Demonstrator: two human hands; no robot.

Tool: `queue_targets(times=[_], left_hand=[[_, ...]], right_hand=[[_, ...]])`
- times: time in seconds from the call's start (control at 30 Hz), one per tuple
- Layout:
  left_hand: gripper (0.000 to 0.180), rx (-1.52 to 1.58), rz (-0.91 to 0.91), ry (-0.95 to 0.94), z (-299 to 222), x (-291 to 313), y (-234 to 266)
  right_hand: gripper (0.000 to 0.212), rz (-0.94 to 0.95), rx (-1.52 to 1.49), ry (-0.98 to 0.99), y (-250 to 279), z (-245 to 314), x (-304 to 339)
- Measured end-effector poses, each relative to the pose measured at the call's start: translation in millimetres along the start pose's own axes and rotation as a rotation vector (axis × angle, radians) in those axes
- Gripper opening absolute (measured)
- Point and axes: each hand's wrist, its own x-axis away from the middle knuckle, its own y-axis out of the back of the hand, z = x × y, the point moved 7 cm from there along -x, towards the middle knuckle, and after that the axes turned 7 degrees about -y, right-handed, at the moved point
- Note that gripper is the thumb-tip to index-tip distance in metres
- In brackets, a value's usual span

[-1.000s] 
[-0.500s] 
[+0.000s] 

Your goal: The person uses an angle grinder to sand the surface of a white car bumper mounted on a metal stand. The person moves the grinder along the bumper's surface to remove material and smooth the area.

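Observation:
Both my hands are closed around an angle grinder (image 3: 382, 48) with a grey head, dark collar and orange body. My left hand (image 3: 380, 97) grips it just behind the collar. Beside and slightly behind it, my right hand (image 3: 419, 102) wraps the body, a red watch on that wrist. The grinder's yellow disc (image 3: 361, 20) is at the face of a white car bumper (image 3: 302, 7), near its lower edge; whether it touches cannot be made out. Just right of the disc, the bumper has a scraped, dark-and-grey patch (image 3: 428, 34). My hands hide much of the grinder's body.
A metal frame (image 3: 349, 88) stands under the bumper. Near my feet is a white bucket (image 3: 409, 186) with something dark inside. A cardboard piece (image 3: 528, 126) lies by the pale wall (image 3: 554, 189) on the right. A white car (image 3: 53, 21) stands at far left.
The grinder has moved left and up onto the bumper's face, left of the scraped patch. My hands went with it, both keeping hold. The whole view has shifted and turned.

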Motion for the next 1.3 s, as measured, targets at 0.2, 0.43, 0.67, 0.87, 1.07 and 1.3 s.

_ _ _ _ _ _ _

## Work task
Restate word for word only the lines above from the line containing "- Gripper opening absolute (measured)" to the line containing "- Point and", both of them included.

## Solution for this problem
- Gripper opening absolute (measured)
- Point and axes: each hand's wrist, its own x-axis away from the middle knuckle, its own y-axis out of the back of the hand, z = x × y, the point moved 7 cm from there along -x, towards the middle knuckle, and after that the axes turned 7 degrees about -y, right-handed, at the moved point

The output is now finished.